Ressalto também as ricas discussões com os integrantes da disciplina, principalmente os colegas educadores pedagogos em que ficava admirada com a riqueza de fundamentos em que nós profissionais da saúde não somos formados para isso. Entretanto sempre tive inquietações de como ser uma melhor professora para meus alunos e fui atrás de capacitações, cursos e formação strictu-senso para o ensino. O meu mestrado foi em ensino na saúde mas ainda com uma formação de ensino mais específica para a saúde. O programa RENOEN é diferente, porque o contexto da formação em ensino é no geral, abordando o ensino para todas as áreas e com fundamentos pedagógicos da área de educação também.
Outro ponto importante foi o uso da IA, mesmo que não diretamente abordado na disciplina, mais que com os colegas e com o uso gradativo de uma tecnologia que não utilizava, despertou interesses para capacitações de uso correto e adequado. Só nesses 5 meses fiz duas capacitações sobre o uso de IA.
Nos
portfólios ficou registrado a evolução das respostas sobre os assuntos, quando
li o primeiro e comparei com o atual, percebo a diferença e a evolução do aprendizado.
O que faria diferente é se o meu tempo fosse maior, seria para a maior dedicação
à disciplina, estudando mais por outras fontes além das referências. Sobre as atividades em grupo, a
proposta foi muito boa mas nos dois PBL’s em que precisou do consenso para a
atividade final, não foi muito bom porque as pessoas não conseguiam se encontrar
ou marcar reunião para alinhamento da tarefa, devido a dificuldade do tempo de
cada um. O ritmo das atividades para mim foi intenso pois acredito que como paguei
mais duas disciplinas, houve a necessidade de realizar mais atividades além dos
dois vínculos de trabalho em que possuo. Algumas duplas, também dos PBL’s, foram
mais atuantes na mediação e facilitação na explicação da atividade final para
que o processo de construção fosse mais acessível. O momento do lanchinho também
foi importante para revigorar nosso cérebro para mais discussões. Um ponto que
poderia melhorar mas que percebi que não foi só da minha parte foi a interação
no blog entre os próprios colegas da turma e com o professor também, isso poderia
ser melhorado mas que a ação parte de cada um de nós para responder, talvez
pelo ritmo intenso da atividade com as leituras e construção de uma forma de
tecnologia...enfim não tenho a causa assertiva do porquê.

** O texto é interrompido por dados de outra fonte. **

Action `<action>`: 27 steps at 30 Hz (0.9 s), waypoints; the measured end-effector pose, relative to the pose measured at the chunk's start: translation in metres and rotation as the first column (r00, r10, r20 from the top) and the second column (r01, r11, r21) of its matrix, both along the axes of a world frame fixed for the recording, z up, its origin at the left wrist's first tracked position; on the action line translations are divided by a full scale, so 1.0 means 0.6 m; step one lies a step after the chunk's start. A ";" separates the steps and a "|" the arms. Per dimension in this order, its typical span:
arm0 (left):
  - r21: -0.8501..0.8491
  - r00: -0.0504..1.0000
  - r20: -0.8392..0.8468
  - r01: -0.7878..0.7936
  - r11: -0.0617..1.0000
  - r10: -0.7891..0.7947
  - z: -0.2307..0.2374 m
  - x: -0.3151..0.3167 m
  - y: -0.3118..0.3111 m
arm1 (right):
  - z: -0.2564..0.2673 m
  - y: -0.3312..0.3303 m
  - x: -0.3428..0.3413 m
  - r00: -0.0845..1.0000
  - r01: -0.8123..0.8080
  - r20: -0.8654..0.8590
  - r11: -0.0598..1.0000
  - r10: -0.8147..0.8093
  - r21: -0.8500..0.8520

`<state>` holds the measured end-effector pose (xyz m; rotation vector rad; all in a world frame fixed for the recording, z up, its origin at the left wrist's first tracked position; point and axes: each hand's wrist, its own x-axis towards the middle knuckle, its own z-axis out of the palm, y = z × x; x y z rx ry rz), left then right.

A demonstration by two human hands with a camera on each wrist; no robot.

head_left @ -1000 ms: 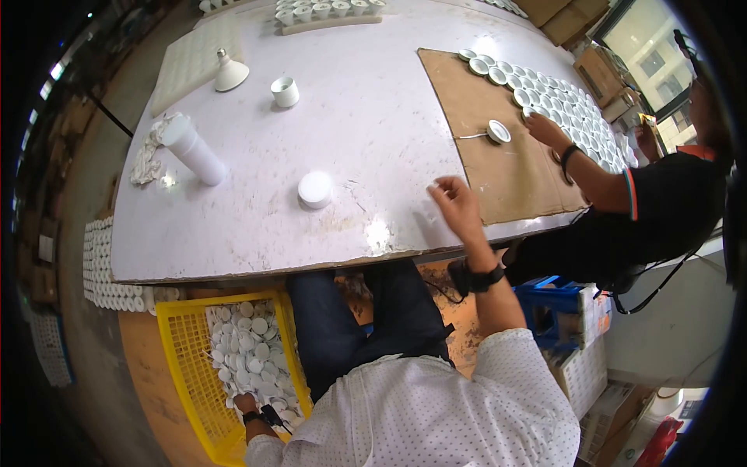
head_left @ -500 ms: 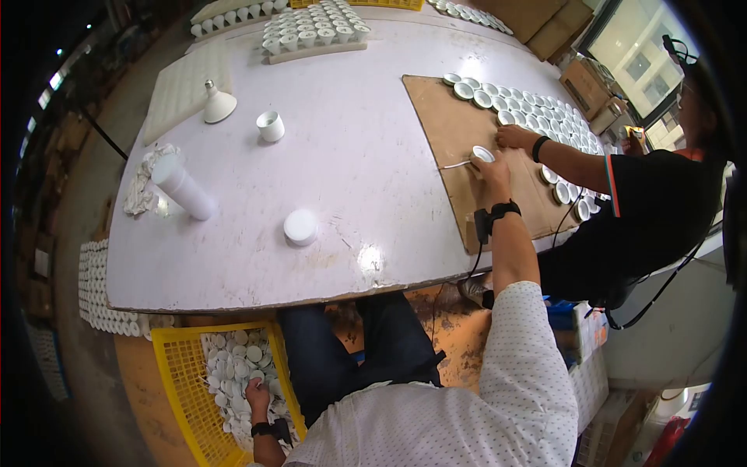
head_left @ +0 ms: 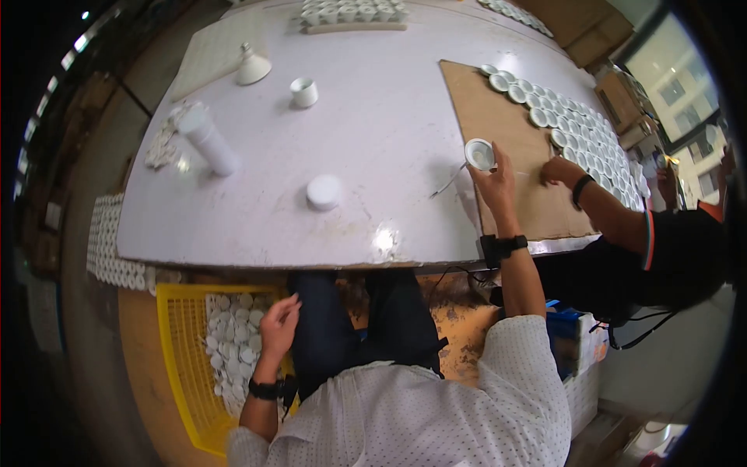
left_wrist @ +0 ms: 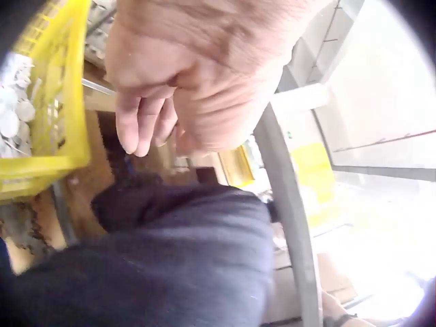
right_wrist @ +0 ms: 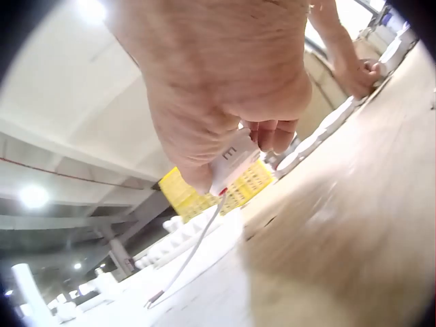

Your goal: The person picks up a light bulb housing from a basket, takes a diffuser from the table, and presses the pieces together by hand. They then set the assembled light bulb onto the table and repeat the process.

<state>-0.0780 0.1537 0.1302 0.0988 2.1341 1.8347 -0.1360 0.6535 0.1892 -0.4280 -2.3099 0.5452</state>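
My right hand (head_left: 496,185) (right_wrist: 228,82) pinches a round white lamp piece (head_left: 479,155) (right_wrist: 233,161) between thumb and fingers, above the cardboard's left edge. A thin white cable (right_wrist: 197,246) hangs from the piece, and its open face is turned up in the head view. Over the right rim of the yellow basket (head_left: 173,354) (left_wrist: 76,116), beside the thigh, is my left hand (head_left: 278,328) (left_wrist: 204,75). Its fingers hang loosely bent, with nothing visible between them. White discs (head_left: 233,342) (left_wrist: 12,112) lie heaped in the basket.
On the table stand a white round piece (head_left: 324,192), a white cup (head_left: 304,93), a tall white cylinder (head_left: 208,142) and a cone-shaped lamp (head_left: 253,66). Rows of white rings (head_left: 587,140) lie on brown cardboard (head_left: 498,117). Another person's arm (head_left: 615,204) reaches over it.
My right hand has taken the lamp piece off the cardboard and drawn it up with its cable. My left hand has risen out of the basket's discs toward the thigh.
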 end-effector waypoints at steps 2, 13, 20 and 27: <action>0.103 0.991 -0.078 0.120 0.987 -0.112 0.048 -0.012 0.062 | 0.031 -0.085 0.018 0.993 -0.122 -0.005 0.993 0.122 0.004; 0.198 0.962 -0.202 0.222 0.955 -0.182 0.124 -0.053 0.199 | 0.045 -0.372 0.099 0.734 -0.589 0.006 0.641 0.679 -0.492; 0.179 0.962 -0.272 0.056 0.982 -0.005 0.094 -0.038 0.156 | 0.047 -0.415 0.093 0.618 -0.613 0.016 0.495 0.786 -0.616; 0.173 0.948 -0.318 0.024 0.985 0.032 0.095 -0.040 0.121 | 0.015 -0.361 -0.019 0.857 -0.333 0.022 0.586 0.514 -0.739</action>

Sobre o Professor Fernando, eu tenho muita admiração, pois mesmo sem o conhecer pessoalmente mas por ter visto e gostado muito do currículo dele e com as pesquisas em que ele estava envolvido, eu coloquei o nome dele para ser meu possível orientador no projeto de seleção do doutorado. Nas aulas sempre com alguma surpresa boa como forma de dinâmica para melhor entendimento do assunto e que quero reproduzir algumas delas para meus alunos. Alguns “puxões de orelha”, mas que fazem parte para que saíssemos da zona de conforto e que foram importantes pois nos desafiava e como explica na teoria Flow, era preciso para que fosse gerado o aprendizado.
Enfim, posso dizer que esses cinco meses foram intensos, rico de aprendizados e reflexões e que fica o gosto de “quero mais” para estudar, nos aprofundarmos e aprender mais sobre as tecnologias aprendidas e para as novas que irão surgir.